4-Nonylphenol (4-NP), a representative alkylphenol compound, which is extensively used in industrial applications, such as plasticizer, surfactant and emulsifier, also serves as a precursor in fragrance synthesis and antioxidant manufacturing, resulting in widespread human and environmental exposure [16]. As a prototypical endocrine-disrupting chemical (EDC), 4-NP exhibit estrogenic properties through xenohormone interactions, though their carcinogenic classification remains controversial. Notably, 4-NP exposure has been documented to promote cervical carcinogenesis through MAPK signaling pathway [17]. Emerging evidence from in vitro models reveals its role as an estrogen receptor alpha (ERα) agonist in MCF-7 human BRCA cells, suggesting potential involvement in BRCA progression [18]. However, the comprehensive molecular pathophysiology underlying 4-NP-associated breast oncogenesis remains largely unexplored.
Our study aims to provide novel insights into the molecular mechanisms by which 4-NP contributes to BRCA. Based on preliminary findings utilizing network toxicology, we have identified that 4-NP may mediate its potential carcinogenic effects in breast cancer through dysregulation of estrogen receptor signaling and disruption of MMP activity. Furthermore, five hub genes (TP53, HDAC1, ESR1, CTNNB1 and MYC) played critical roles in mediating 4-NP-induced BRCA.

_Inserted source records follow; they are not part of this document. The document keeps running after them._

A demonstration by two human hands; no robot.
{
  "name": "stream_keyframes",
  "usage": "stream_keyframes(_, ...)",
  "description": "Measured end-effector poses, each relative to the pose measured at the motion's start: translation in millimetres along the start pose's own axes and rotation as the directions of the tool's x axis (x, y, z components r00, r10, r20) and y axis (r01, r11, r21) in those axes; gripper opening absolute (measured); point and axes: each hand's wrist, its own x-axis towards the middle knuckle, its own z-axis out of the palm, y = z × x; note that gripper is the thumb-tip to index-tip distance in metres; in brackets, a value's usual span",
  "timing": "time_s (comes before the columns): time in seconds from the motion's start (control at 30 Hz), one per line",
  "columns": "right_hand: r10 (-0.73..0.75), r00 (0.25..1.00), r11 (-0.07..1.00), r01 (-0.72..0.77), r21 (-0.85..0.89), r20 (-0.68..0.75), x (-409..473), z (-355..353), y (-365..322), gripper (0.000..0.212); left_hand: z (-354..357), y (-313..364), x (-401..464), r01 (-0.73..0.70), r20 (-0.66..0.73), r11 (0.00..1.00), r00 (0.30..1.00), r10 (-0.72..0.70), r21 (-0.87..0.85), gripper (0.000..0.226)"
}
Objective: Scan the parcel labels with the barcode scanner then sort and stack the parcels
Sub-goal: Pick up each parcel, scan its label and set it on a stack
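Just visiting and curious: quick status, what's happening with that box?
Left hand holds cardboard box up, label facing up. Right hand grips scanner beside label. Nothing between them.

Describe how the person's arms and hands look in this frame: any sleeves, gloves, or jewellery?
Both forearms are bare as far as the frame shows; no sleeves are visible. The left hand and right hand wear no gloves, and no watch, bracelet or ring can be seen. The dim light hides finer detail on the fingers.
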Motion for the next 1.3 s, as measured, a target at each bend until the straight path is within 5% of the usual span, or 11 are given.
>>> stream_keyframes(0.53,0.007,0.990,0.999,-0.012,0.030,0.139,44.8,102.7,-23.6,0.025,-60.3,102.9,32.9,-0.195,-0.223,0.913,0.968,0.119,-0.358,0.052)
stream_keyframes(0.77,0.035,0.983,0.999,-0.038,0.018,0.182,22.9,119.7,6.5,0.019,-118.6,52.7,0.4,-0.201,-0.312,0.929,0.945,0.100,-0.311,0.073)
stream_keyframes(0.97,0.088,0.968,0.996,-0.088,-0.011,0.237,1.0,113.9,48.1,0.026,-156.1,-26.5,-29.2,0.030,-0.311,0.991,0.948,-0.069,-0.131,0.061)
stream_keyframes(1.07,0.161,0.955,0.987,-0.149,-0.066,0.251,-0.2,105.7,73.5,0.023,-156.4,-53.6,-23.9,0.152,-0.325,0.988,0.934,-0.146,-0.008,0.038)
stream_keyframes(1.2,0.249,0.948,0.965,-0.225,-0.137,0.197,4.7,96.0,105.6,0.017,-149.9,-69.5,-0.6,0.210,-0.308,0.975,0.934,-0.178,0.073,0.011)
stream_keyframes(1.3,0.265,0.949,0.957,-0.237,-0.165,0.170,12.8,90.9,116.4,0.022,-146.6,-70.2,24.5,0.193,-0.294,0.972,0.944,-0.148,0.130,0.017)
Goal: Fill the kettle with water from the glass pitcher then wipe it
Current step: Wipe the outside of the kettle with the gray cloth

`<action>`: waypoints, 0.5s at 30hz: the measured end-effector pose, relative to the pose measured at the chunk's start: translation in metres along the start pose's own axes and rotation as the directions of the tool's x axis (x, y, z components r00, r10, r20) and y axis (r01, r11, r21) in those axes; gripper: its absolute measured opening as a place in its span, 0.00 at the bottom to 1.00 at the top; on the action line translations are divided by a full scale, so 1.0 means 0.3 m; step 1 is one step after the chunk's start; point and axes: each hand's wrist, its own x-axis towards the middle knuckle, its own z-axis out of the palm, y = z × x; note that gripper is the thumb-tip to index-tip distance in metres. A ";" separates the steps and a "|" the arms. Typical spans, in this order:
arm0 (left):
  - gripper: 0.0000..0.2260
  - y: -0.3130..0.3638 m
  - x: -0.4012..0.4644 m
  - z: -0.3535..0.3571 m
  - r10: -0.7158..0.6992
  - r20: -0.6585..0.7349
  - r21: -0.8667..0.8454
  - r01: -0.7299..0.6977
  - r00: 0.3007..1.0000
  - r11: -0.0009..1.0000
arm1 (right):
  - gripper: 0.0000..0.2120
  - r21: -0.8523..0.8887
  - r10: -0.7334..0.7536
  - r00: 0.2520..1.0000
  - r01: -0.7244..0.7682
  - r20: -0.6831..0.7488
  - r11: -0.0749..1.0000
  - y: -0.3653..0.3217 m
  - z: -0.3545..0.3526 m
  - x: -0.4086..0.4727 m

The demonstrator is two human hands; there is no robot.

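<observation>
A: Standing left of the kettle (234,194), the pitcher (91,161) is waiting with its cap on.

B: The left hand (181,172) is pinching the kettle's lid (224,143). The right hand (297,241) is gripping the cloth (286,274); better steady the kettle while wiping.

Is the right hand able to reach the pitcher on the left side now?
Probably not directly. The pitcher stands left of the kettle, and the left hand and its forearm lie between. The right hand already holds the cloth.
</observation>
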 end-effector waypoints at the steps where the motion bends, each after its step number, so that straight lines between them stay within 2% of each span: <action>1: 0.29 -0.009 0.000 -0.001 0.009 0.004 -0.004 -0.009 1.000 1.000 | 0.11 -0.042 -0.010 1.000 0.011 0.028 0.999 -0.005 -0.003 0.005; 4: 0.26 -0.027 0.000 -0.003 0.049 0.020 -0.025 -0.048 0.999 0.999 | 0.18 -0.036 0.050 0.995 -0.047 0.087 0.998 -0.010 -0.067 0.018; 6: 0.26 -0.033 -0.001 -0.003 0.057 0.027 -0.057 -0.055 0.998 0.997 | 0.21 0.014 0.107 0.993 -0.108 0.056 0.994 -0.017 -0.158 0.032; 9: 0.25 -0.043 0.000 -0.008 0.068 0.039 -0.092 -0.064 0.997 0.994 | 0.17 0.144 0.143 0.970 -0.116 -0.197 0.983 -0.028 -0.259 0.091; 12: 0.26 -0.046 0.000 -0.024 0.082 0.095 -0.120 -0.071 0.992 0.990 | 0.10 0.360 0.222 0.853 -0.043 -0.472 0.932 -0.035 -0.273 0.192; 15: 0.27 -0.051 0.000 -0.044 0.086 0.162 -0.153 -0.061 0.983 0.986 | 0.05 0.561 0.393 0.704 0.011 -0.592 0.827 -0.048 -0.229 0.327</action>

TP53, a pivotal tumor suppressor protein, plays a central role in regulating DNA damage repair and DNA replication stress, thereby safeguarding genomic stability [19,20]. TP53 mutations critically drive tumorigenesis through loss-of-function (LOF) in tumor suppression and/or acquisition of gain-of-function (GOF) oncogenic activity [21,22]. We hypothesize that 4-NP binding to TP53 induces conformational alterations that compromise its DNA damage surveillance capacity. Concurrently, mutant TP53 may acquire novel oncogenic properties, such as activation of the PI3K-Akt signaling pathway drives metabolic reprogramming by upregulating aerobic glycolysis (the Warburg effect), thereby supplying cancer cells with ATP and biosynthetic precursors to fuel their uncontrolled proliferation-a process further modulated by miRNA networks [23]. Enrichment analysis (Fig 5B) demonstrated significant enrichment of 4-NP-associated target genes in ‘MicroRNAs in cancer’ relevant to breast cancer. Complementary WikiPathways analysis (Fig 9) revealed heightened activity of core target miRNAs—notably hsa-miR-152-3p—in breast cancer-associated processes, DNA damage response, and PI3K-Akt signaling. Collectively, these findings suggest 4-NP may promote breast carcinogenesis through a sequential pathway involving: TP53 dysregulation → miRNA aberrations (e.g., hsa-miR-152-3p) → PI3K-Akt signaling hyperactivation.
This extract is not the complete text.